(Activity):
Find the line with "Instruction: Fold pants" in the entries below, then reproduce it and every line after it down to and including the line with "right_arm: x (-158", exactly.

(Extracted records):
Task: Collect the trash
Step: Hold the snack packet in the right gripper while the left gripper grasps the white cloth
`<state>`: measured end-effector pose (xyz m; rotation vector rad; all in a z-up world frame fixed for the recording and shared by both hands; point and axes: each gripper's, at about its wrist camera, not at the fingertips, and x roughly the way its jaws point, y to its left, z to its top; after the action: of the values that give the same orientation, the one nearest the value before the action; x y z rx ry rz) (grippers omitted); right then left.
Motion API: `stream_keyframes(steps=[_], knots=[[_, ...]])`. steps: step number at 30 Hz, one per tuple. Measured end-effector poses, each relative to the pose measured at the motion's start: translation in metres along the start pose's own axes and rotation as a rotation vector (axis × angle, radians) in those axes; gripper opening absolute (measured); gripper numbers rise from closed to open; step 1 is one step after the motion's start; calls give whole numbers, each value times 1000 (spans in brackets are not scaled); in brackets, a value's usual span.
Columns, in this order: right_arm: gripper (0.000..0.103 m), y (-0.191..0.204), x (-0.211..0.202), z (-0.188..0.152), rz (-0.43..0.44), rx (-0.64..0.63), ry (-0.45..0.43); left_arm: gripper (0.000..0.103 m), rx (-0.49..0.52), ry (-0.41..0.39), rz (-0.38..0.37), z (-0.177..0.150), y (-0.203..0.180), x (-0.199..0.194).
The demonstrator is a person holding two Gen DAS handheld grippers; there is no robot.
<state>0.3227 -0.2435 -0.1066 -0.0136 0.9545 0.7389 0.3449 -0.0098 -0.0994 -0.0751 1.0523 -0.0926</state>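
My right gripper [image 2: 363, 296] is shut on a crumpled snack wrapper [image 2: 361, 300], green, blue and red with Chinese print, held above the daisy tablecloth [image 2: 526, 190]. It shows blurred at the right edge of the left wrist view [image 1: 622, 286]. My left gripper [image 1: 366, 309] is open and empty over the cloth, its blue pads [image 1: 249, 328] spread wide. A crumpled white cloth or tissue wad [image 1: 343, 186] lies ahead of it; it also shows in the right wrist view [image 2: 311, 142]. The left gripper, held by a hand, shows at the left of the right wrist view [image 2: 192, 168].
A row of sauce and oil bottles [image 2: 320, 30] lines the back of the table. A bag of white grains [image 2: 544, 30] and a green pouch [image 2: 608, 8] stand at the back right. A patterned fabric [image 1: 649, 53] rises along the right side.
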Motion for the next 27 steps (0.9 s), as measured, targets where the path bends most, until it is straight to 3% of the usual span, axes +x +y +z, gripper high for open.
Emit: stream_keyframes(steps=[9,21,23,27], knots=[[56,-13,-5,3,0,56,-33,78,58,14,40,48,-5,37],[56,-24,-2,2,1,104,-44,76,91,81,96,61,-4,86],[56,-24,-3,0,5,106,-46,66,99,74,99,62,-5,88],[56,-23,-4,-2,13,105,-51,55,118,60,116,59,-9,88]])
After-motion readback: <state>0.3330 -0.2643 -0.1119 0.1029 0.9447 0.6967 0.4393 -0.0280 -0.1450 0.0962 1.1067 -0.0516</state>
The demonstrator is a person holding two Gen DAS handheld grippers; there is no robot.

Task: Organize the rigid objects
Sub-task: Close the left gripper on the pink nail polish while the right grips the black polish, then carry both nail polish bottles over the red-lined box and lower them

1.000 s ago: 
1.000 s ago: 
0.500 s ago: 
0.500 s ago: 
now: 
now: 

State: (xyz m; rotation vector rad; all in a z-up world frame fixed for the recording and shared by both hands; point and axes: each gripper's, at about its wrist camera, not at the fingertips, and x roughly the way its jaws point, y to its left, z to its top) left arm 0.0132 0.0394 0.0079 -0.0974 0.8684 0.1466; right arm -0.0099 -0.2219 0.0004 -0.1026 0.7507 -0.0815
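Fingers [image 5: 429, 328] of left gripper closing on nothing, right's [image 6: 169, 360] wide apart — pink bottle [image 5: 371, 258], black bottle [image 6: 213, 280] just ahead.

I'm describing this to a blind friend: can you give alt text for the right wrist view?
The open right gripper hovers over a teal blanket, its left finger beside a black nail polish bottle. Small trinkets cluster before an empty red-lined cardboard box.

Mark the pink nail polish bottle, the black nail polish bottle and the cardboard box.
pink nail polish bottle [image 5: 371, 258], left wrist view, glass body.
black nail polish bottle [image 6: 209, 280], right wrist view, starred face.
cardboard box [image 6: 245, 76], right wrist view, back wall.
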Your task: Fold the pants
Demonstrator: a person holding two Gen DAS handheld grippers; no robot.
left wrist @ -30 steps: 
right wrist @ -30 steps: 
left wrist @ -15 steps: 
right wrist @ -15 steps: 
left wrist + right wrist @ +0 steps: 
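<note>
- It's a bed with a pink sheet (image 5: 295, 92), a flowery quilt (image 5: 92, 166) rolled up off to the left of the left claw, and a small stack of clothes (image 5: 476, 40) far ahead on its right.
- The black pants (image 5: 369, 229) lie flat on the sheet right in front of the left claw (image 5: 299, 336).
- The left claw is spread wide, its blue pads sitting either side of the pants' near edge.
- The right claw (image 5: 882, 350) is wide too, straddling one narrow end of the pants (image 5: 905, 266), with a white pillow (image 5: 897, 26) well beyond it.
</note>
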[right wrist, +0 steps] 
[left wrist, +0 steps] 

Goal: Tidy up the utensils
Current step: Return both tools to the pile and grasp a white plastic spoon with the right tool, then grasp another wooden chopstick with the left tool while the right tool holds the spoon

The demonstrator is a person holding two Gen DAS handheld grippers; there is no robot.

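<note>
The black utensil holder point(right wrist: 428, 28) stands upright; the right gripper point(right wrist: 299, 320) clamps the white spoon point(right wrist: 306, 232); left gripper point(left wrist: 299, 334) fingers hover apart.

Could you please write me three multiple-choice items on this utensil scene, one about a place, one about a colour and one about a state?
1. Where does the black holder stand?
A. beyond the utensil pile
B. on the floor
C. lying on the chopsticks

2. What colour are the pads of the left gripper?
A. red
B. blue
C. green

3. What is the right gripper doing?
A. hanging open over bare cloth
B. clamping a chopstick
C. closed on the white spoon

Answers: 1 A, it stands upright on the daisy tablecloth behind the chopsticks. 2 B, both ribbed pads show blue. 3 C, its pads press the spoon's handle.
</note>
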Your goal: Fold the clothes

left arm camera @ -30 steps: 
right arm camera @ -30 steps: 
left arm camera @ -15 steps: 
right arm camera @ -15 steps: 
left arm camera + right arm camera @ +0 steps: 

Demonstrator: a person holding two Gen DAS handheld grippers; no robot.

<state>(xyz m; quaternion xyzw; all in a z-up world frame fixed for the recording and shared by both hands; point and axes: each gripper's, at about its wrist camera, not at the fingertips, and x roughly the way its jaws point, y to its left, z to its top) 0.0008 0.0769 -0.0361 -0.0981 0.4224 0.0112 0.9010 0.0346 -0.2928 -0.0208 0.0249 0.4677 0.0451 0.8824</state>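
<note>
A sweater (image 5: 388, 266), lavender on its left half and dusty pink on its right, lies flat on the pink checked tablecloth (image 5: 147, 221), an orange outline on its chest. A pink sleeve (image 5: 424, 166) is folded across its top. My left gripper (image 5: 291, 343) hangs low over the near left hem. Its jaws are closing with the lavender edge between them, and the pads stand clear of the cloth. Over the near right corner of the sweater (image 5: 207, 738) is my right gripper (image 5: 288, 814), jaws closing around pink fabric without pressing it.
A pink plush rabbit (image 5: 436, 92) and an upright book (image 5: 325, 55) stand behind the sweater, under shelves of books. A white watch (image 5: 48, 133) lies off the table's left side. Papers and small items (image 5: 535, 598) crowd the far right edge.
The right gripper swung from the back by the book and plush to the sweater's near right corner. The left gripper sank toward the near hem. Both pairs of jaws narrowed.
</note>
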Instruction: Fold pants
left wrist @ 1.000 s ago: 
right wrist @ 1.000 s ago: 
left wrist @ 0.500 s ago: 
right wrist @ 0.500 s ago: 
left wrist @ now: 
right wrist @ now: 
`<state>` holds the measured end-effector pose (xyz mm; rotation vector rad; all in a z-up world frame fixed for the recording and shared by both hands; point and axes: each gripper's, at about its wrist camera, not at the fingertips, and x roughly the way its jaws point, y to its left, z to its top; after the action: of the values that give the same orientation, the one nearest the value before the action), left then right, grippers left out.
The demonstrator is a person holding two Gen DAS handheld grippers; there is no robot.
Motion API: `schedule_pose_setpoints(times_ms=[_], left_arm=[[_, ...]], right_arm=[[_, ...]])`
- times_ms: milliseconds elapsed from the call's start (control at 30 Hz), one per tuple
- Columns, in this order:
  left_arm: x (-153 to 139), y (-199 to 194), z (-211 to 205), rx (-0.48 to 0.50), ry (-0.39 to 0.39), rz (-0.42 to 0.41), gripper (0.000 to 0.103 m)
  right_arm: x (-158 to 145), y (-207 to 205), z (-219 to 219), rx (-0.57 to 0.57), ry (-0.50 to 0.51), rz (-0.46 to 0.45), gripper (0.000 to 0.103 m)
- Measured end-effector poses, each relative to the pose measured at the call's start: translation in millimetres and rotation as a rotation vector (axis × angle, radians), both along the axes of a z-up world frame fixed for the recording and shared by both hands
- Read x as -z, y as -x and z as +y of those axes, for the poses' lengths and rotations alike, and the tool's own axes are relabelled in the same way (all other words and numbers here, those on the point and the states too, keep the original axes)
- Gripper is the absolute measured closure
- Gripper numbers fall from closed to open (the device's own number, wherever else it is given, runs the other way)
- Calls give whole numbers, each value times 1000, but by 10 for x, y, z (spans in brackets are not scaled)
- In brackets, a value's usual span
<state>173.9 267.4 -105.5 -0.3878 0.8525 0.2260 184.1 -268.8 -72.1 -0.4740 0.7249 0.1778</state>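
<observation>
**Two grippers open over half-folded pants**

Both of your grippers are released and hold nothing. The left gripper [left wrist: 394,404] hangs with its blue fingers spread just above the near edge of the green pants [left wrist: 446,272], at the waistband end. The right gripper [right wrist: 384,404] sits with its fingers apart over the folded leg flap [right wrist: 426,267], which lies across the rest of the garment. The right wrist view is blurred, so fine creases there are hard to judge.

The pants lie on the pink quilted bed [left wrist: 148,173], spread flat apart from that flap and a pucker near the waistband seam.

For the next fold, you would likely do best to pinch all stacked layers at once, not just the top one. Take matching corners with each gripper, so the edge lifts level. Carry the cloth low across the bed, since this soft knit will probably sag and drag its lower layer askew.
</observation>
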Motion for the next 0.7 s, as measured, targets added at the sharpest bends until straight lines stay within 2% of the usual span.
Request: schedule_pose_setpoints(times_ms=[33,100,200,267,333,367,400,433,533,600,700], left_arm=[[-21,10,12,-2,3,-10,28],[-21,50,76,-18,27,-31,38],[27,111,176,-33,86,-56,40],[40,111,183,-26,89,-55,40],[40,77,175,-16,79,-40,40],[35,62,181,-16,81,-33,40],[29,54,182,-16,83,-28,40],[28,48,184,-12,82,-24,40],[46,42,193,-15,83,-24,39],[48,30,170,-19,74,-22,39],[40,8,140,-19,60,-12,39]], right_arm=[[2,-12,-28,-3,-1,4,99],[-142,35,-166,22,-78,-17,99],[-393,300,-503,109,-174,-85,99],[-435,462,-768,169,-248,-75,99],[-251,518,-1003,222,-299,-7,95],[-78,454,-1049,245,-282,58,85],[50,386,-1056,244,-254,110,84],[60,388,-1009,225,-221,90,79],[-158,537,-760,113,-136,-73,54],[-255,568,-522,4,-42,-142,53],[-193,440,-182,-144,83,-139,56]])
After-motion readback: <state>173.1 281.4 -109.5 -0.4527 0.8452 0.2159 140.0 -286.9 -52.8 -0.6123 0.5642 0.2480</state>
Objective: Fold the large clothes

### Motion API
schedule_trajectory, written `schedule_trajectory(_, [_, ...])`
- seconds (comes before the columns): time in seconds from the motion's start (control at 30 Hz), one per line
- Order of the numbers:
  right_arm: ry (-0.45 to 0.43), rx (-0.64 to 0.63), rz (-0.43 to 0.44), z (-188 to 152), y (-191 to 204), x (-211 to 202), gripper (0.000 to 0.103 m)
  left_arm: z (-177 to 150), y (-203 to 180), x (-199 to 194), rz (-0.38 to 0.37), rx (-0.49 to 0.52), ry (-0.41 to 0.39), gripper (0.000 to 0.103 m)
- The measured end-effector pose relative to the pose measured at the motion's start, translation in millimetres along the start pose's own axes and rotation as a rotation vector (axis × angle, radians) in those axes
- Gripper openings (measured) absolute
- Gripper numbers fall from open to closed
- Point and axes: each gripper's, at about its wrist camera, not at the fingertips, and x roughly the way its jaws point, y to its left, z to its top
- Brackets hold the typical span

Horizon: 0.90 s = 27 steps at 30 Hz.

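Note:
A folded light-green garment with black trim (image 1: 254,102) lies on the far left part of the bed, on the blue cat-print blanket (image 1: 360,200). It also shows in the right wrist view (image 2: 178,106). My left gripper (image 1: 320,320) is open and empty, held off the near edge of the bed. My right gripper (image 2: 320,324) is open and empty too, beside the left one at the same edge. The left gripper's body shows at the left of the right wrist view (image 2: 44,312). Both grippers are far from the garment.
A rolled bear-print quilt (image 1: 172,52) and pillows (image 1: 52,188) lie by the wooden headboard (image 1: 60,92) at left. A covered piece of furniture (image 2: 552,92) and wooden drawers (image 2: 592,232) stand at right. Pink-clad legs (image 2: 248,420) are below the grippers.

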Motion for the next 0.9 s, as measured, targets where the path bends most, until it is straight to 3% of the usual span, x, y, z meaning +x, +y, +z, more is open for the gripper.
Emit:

(Answer below):
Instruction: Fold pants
left wrist @ 1.000 s ago: 
right wrist @ 1.000 s ago: 
left wrist @ 0.500 s ago: 
right wrist @ 0.500 s ago: 
left wrist @ now: 
right wrist @ now: 
`<state>` holds the measured end-effector pose (xyz mm; rotation vector rad; all in a z-up world frame fixed for the recording and shared by both hands; point and axes: each gripper's, at about its wrist camera, not at the fingertips, and x roughly the way its jaws point, y to its left, z to its top; after the action: of the values that give the same orientation, the one nearest the value before the action), left then right, grippers left out.
The demonstrator is a person holding two Gen DAS handheld grippers; there is no robot.
Motion API: `schedule_pose_setpoints(times_ms=[_], left_arm=[[_, ...]], right_arm=[[_, ...]])`
- times_ms: milliseconds elapsed from the call's start (control at 30 Hz), one per tuple
- Columns, in this order:
  left_arm: x (-153 to 139), y (-199 to 194), z (-211 to 205), rx (-0.48 to 0.50), ry (-0.39 to 0.39), rz (-0.42 to 0.41), gripper (0.000 to 0.103 m)
  right_arm: x (-158 to 145), y (-207 to 205), z (-219 to 219), rx (-0.57 to 0.57), ry (-0.50 to 0.51), rz (-0.46 to 0.45), gripper (0.000 to 0.103 m)

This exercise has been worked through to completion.